A couple of additional changes:

Include timing information in response, which was (unintentionally?) done in mainline since server : (refactoring) do not rely on JSON internally ggml-org/llama.cpp#10643.
Also return the actual logprobs for accepted draft tokens. This is still a TODO in mainline [1].

Note that there is a TG performance penalty to return the logprobs. Here are some numbers I got with Qwen2.5-Coder-32B-Instruct:

no draft, no logprobs: 12.81 tok/s
no draft, with logprobs: 12.02 tok/s (6.2% drop)
with draft, no logprobs: 36.59 tok/s
with draft, with logprobs: 29.08 tok/s (20.5% drop)

[1] https://github.com/ggml-org/llama.cpp/blob/b6548/tools/server/server.cpp#L4019

I have read the contributing guidelines
Self-reported review complexity:
- Low
- Medium
- High

sayap · 2025-09-22T15:58:47Z

Previously, I had a more straight-forward but partial cherry-pick of ggml-org/llama.cpp#10783 at sayap/ik_llama.cpp@a8e39f6e, but that can't be applied anymore after #723.

ikawrakow · 2025-09-23T07:09:43Z

examples/server/utils.hpp

+    }
+
+    // sort tokens by logits
+    std::sort(cur.begin(), cur.end(), [](const llama_token_data & a, const llama_token_data & b) {


Do these need to be sorted?

I think so, the caller expects the vector to be sorted when returning the top n_probs tokens.

But is this just to be able to display the logprobs in the UI? If so, wouldn't it be better to have a command line argument to enable/disable this relatively expensive operation to avoid the performance penalty?

This is controlled by the per-request parameter logprobs and top_logprobs. For example, I will use:

"top_k": 1, "logprobs": true, "top_logprobs": 3,

to choose the most probable token, and also to retrieve the top 3 logprobs for comparison, e.g. to make sure that the prompt is clear enough such that the most probable token has >= 80% probability.

When I don't need logprobs, then I will just go with the default of "logprobs": false and "top_logprobs": 0. No performance penalty when n_probs is 0.

In that case, and especially if top_logprobs is typically much smaller than the vocabulary size, one could speed it up by using partial sort. E.g.

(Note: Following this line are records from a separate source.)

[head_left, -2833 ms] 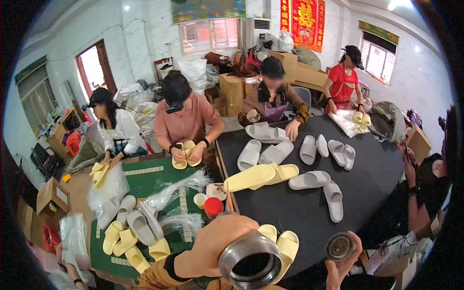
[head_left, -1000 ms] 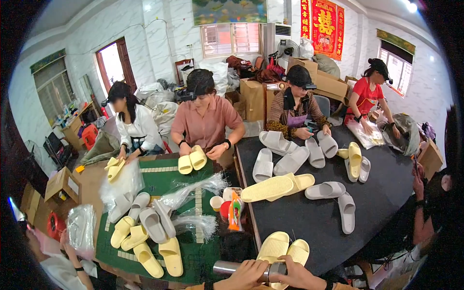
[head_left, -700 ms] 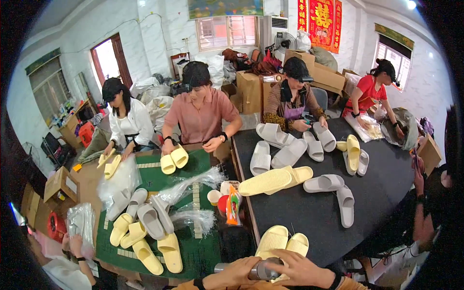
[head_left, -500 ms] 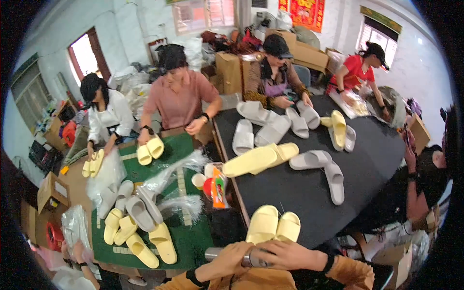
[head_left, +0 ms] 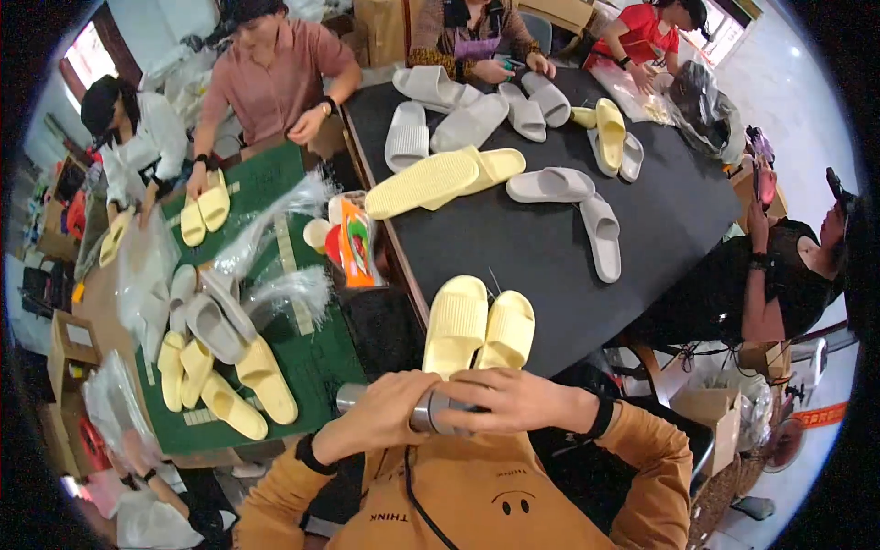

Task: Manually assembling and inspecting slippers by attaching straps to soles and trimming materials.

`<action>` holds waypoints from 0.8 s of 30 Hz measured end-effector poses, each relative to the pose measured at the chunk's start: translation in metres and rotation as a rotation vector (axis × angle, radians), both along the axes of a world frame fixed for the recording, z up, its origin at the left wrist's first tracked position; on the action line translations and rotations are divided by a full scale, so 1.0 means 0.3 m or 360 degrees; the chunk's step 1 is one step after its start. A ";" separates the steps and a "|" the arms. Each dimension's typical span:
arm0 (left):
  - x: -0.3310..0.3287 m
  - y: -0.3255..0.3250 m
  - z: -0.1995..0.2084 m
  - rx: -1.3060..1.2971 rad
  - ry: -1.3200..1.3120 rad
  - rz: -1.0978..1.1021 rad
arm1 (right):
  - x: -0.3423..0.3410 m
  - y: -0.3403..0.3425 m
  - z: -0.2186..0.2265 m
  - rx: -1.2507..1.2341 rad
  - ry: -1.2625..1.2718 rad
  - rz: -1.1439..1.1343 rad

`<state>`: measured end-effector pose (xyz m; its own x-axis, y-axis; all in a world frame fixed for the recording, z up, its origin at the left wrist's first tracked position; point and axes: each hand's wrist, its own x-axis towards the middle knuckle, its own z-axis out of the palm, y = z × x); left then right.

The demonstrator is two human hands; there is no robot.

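Close in front of my body, both hands grip a grey metal cylinder (head_left: 348, 397) lying sideways, its exact kind unclear. My left hand (head_left: 383, 411) is closed around its middle. My right hand (head_left: 518, 401) wraps over its right part, hiding that end. Just beyond my hands, a pair of pale yellow slide slippers (head_left: 458, 316) rests on the black tabletop (head_left: 550, 316), with a thin needle or thread standing up between them. Farther off lie more yellow slippers (head_left: 422, 183), soles up, and several grey slippers (head_left: 602, 238).
On the left, a green mat (head_left: 321, 362) carries yellow slippers (head_left: 266, 380), grey slippers (head_left: 215, 330) and clear plastic bags (head_left: 275, 215). An orange packet (head_left: 356, 243) and cups stand beside the table seam. Several co-workers sit or stand around, one in pink (head_left: 275, 78) handling yellow slippers.
My view has tilted downward, so the tables sit higher and more of my orange top shows. Both hands keep hold of the cylinder. The co-worker in white has moved a yellow slipper.
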<state>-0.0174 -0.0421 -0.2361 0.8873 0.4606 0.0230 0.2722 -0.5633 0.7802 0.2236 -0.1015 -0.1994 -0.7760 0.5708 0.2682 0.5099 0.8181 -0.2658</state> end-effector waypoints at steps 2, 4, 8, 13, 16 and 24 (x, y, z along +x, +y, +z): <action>0.015 -0.015 -0.008 -0.0019 0.0007 0.0082 | 0.002 -0.003 -0.013 -0.0210 0.0070 -0.0072; 0.034 -0.033 0.008 0.0000 0.0083 0.0237 | -0.003 0.001 -0.014 -0.0416 0.0108 -0.0324; 0.049 -0.042 -0.014 0.0045 0.0102 0.0281 | 0.009 0.001 -0.040 -0.0508 0.0238 -0.0393; 0.081 -0.058 -0.012 0.0554 0.0124 0.0388 | -0.012 -0.008 -0.088 -0.1026 0.0114 -0.0932; 0.071 -0.042 -0.039 0.0778 0.0225 0.0332 | -0.005 0.020 -0.059 -0.2698 0.0911 -0.1268; 0.007 0.007 -0.020 -0.0162 0.0137 0.0292 | 0.007 0.026 0.015 0.0149 -0.0318 -0.0104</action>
<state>-0.0153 -0.0401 -0.2422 0.7850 0.6106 -0.1044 0.4311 -0.4176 0.7999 0.2257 -0.0936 -0.1950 -0.7810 0.6017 0.1673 0.5977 0.7978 -0.0787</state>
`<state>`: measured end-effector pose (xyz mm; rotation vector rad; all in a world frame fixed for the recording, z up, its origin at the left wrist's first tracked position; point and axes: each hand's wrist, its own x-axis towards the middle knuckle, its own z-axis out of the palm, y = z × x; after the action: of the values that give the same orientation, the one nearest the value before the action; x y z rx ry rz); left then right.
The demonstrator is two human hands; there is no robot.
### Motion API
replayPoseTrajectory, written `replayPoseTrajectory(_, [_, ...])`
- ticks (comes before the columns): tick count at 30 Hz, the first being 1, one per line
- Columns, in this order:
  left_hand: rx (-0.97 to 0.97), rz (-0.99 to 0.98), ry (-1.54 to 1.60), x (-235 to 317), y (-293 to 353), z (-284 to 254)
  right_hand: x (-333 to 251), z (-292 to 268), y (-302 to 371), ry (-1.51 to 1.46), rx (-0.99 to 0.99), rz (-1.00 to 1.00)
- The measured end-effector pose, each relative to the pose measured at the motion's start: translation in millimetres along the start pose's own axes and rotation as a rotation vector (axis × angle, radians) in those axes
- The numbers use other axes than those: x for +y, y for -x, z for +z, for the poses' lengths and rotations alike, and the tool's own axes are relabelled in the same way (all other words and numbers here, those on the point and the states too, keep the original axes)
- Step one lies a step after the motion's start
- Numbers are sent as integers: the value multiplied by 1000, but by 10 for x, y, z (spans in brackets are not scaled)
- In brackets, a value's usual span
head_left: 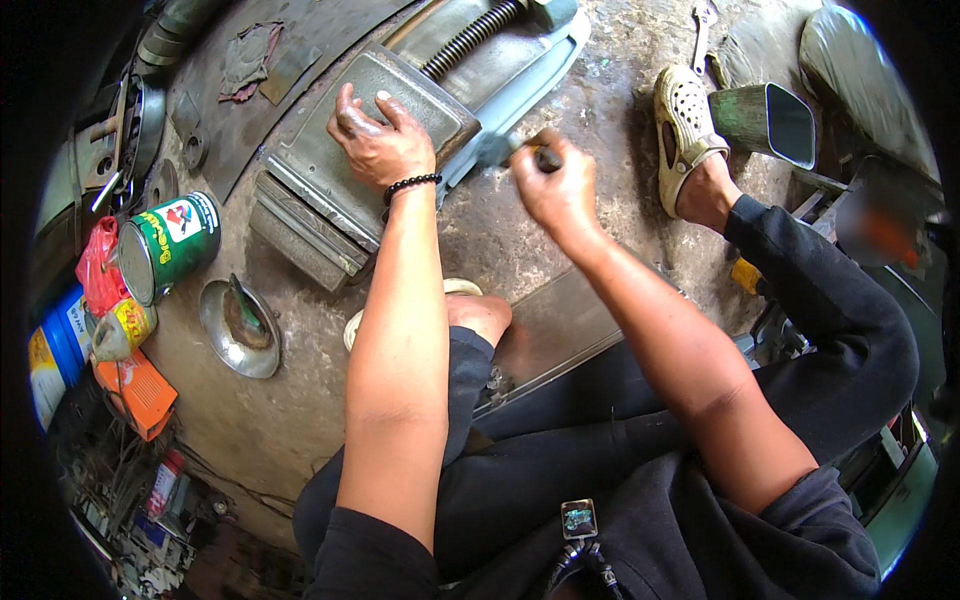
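A large grey bench vise (335,230) lies on the floor, its threaded screw (470,40) showing at the far end. My left hand (385,145) rests on the flat metal top of the vise, fingers apart and slightly bent, holding nothing. My right hand (555,190) is closed round a short-handled tool (546,158) with a dark handle end. That tool's bluish-grey head is blurred against the right side of the vise, so its exact kind does not show.
Left of the vise stand a green paint can (170,245) and a metal bowl (240,327) with a green-handled brush in it. An orange box (135,393) lies nearer. Past my right foot are a square metal tube (765,125) and a wrench (703,35).
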<state>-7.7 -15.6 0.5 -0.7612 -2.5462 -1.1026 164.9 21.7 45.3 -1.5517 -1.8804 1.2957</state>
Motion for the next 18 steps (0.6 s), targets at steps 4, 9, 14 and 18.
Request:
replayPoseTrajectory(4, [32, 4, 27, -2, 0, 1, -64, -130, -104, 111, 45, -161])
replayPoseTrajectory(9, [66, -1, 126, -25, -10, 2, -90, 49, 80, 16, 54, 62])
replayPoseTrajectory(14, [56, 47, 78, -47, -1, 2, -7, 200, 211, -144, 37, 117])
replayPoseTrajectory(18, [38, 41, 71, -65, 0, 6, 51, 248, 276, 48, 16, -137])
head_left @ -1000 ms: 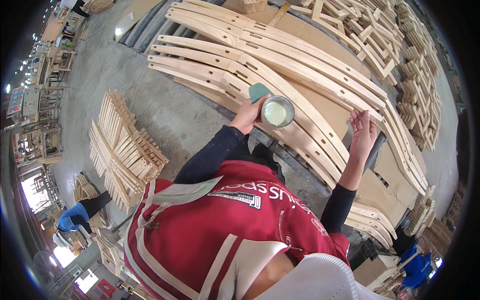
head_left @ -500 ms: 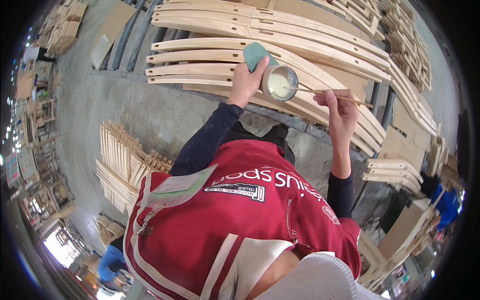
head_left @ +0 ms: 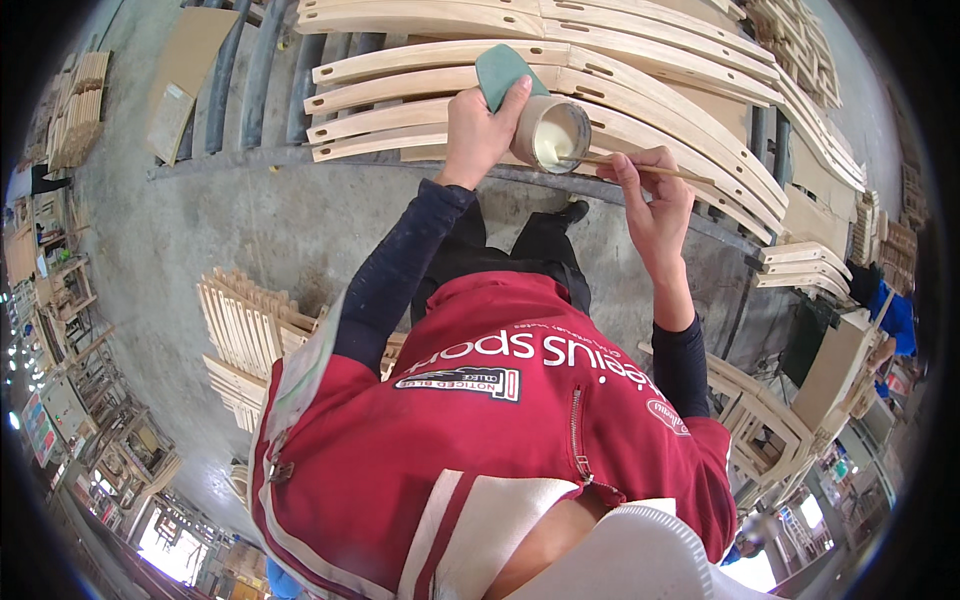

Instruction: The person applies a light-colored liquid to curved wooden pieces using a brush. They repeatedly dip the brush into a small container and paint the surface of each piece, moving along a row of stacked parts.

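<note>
My left hand [head_left: 480, 128] is closed round a small round cup [head_left: 524, 132] and a flat green pad with rounded corners [head_left: 506, 72], which sticks up past the thumb. Creamy, pale liquid [head_left: 556, 133] lies in the tilted cup, its mouth facing me. A thin wooden stick [head_left: 592, 160] is pinched in my right hand [head_left: 656, 192], its tip inside the cup at the liquid. Just beyond and under both hands lie rows of curved, pale wooden slats [head_left: 420, 88] with slots near their ends.
The slats rest on a rack with dark rollers [head_left: 262, 85] and cardboard [head_left: 205, 45]. Stacked wooden pieces [head_left: 240, 330] stand on the concrete floor [head_left: 280, 215] to my left. More curved pieces [head_left: 800, 265] lie at the right, near a person in blue [head_left: 893, 318].
My hands, with the cup, pad and stick, have shifted slightly up and left in view. The stick stays in the cup. The surroundings have shifted, and a shoe now shows below the rack.
</note>
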Available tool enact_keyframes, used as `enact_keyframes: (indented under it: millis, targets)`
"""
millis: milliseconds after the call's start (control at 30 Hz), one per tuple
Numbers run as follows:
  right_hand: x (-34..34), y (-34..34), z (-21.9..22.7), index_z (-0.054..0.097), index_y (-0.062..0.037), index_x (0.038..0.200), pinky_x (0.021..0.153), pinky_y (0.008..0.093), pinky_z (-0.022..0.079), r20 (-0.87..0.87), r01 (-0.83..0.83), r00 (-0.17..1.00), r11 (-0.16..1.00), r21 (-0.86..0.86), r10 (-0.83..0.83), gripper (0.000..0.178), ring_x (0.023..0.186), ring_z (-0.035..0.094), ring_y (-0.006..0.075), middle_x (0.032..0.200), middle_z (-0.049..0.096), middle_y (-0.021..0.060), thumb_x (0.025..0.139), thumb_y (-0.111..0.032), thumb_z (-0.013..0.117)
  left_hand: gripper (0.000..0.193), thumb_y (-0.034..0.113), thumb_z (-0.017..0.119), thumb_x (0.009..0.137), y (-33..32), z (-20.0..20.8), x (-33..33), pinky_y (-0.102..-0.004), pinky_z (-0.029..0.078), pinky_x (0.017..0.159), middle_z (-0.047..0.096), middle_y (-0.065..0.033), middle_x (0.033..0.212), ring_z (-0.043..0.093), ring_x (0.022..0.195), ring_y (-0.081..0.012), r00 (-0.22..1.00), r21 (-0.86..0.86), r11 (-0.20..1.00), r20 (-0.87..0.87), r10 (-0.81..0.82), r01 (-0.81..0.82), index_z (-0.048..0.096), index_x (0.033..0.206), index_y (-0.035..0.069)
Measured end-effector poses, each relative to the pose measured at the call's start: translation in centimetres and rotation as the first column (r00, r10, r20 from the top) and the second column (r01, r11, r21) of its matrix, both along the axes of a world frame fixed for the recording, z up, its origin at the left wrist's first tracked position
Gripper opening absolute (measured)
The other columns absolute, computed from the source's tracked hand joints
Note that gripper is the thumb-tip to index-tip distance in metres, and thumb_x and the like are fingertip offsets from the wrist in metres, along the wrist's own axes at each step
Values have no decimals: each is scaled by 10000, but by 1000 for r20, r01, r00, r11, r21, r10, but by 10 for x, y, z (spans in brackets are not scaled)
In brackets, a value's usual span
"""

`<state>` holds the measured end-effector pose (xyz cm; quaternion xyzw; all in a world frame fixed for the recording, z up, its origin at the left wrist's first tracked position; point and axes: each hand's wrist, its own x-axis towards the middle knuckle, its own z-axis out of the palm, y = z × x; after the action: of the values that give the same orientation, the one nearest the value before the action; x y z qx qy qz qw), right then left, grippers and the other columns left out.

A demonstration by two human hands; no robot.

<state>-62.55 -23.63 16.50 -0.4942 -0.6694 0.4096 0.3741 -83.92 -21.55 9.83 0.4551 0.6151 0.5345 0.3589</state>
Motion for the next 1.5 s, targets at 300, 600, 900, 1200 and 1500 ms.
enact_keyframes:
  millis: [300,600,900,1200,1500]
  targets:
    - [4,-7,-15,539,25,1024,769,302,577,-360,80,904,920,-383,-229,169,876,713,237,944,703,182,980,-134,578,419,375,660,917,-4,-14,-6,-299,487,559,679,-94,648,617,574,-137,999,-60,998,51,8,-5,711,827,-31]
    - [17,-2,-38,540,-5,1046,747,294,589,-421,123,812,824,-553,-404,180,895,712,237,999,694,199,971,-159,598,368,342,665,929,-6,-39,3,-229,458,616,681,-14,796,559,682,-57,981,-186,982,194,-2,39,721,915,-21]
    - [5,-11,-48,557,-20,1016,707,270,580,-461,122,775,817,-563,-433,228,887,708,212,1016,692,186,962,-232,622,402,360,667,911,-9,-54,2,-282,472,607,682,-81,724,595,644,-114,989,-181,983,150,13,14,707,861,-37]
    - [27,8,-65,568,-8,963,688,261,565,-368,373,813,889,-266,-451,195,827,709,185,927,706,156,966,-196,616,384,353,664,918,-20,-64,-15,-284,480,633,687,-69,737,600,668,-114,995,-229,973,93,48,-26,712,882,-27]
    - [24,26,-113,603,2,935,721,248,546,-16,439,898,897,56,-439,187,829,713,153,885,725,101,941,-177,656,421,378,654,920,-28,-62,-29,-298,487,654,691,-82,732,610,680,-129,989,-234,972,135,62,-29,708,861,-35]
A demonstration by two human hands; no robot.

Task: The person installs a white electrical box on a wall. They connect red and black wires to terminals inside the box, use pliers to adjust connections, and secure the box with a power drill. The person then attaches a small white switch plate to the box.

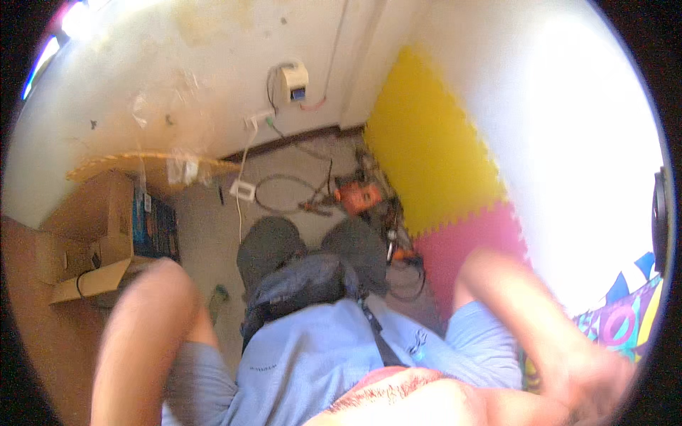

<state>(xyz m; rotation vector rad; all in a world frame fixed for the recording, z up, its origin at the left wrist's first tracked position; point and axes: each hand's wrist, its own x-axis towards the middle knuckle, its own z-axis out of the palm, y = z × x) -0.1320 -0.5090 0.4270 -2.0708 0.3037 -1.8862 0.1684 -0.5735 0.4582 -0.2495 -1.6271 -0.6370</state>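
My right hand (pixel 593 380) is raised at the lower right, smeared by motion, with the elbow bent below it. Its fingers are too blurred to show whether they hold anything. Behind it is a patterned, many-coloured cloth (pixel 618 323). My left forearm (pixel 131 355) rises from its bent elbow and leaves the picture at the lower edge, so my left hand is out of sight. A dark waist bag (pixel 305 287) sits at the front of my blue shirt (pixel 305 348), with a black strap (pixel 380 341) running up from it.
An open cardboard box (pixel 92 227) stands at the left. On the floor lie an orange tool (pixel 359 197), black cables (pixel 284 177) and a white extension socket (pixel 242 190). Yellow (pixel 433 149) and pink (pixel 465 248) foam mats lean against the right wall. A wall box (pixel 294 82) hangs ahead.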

static std::vector<llama_token_data> get_token_probabilities(llama_context * ctx, int idx, int n_sorted) { const auto * logits = llama_get_logits_ith(ctx, idx); const int n_vocab = llama_n_vocab(llama_get_model(ctx)); n_sorted = std::min(n_sorted, n_vocab); std::vector<std::pair<float, llama_token>> sorted(n_vocab); for (llama_token token_id = 0; token_id < n_vocab; token_id++) sorted[token_id] = {logits[token_id], token_id}; std::partial_sort(sorted.begin(), sorted.begin() + n_sorted, sorted.end(), std::greater<std::pair<float,llama_token>>{}); float max_l = sorted.front().first; float cum_sum = 0.0f; std::vector<llama_token_data> cur(n_sorted); for (int i = 0; i < n_sorted; ++i) { float p = expf(sorted[i].first - max_l); cum_sum += p; cur[i] = {sorted[i].second, sorted[i].first, p}; } for (int i = n_sorted; i < n_vocab; ++i) cum_sum += expf(sorted[i].first - max_l); float inv_cum_sum = 1/cum_sum; for (int i = 0; i < n_sorted; ++i) cur[i].p *= inv_cum_sum; return cur; }

Ah very nice. Let me try that

Updated the commit to do partial sort. The performance penalty is much smaller now 🎉

partial sort:

no draft, no logprobs: 12.87 tok/s

no draft, with top 3 logprobs: 12.61 tok/s (2.0% drop)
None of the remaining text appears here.